William Kennedy nous entraîne dans les pas de Francis Phelan, ancien joueur de baseball, qui à 58 ans est désormais un clochard errant dans les rues d’Albany. Nous sommes en pleine période d’Halloween, moment propice à la confrontation avec les fantômes du passé.

Ce roman nous plonge dans les heures sombres de la Grande Dépression en prenant comme point d’appui le terriblement funeste sort de Francis Phelan.

L’herbe de fer est la chronique désenchantée d’une vie brisée, un voyage introspectif au cœur d’une réalité sombre.

« C’était le dernier soir d’octobre 1938 ; c’était la veille de la Toussaint, cette nuit chaotique ou la grâce est toujours trop abondante, et où les anciens morts et les nouveaux se promènent en liberté sur cette terre. »
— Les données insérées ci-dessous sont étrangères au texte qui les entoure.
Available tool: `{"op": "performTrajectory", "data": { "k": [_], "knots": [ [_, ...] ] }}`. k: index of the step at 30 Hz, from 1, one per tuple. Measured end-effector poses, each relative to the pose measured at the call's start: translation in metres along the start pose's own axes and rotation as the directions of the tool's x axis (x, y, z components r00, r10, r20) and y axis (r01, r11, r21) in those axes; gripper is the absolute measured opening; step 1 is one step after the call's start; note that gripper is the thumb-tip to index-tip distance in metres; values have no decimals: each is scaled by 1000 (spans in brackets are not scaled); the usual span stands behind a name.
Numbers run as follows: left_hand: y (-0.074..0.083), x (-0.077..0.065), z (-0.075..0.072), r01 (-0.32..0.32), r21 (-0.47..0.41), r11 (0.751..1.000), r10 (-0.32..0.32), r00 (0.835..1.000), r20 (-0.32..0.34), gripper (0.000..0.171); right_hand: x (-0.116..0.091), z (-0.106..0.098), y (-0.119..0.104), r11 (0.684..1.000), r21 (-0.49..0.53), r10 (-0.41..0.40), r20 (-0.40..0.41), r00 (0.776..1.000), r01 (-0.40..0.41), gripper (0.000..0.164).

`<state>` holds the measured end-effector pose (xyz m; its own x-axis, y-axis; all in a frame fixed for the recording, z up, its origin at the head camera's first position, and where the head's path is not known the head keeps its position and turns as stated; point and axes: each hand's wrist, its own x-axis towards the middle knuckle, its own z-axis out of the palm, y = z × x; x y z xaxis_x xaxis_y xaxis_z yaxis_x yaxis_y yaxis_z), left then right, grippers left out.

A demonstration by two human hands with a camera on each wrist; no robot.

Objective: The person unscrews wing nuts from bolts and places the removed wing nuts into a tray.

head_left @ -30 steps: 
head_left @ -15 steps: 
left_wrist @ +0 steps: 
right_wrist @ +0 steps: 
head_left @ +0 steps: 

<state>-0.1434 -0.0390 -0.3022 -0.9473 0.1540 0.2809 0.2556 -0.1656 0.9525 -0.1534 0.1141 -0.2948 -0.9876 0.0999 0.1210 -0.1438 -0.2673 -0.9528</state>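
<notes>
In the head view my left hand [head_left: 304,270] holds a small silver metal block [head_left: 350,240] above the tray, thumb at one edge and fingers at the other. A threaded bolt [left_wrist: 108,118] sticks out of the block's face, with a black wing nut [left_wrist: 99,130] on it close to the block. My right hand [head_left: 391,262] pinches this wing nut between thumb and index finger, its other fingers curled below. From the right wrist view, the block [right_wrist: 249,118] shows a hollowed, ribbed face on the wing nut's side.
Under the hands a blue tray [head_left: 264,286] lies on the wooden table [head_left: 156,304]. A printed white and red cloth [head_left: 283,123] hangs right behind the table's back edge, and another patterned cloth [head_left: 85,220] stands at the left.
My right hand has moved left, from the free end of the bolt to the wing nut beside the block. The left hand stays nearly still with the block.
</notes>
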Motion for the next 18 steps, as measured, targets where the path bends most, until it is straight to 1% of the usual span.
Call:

Le récit est particulièrement séduisant dans le réalisme qu’il dégage, la personnalité terriblement humaine de Francis Phelan rongé par la culpabilité et le remords, hanté par toutes les personnes qu’il a abandonnées et en premier lieu par son fils, dont il a provoqué la mort en le laissant tomber alors qu’il changeait sa couche.

Un roman sombre, certes, mais qui n’est pas dénué de poésie tout au long de cette quête de rédemption bouleversante.

« Car Francis, il l’avait maintenant compris, avait toujours été en guerre contre lui-même, il entretenait en lui des factions dressées les unes contre les autres. Et s’il devait survivre enfin de compte, ce ne serait pas grâce à tel ou tel Dieu de la révolution, mais à force de garder la tête claire et un sens exigeant de la vérité. Cette culpabilité qui traînait ne méritait pas qu’on se laisse mourir à cause d’elle. Tout ce qu’elle reflétait, c’était les appétits sanguinaires de la nature. »

Ce classique de la littérature américaine m’a, par bien des aspects, rappelé Steinbeck, Dos Passos ou Joyce.

A noter : L’Herbe de Fer a été récompensé par le National Book Critics Circle Award en 1983 et par le prix Pulitzer en 1984.

Une lecture captivante pour cette fin d’année.

Merci aux Éditions Belfond et à NetGalley France pour cette dernière lecture de l’année.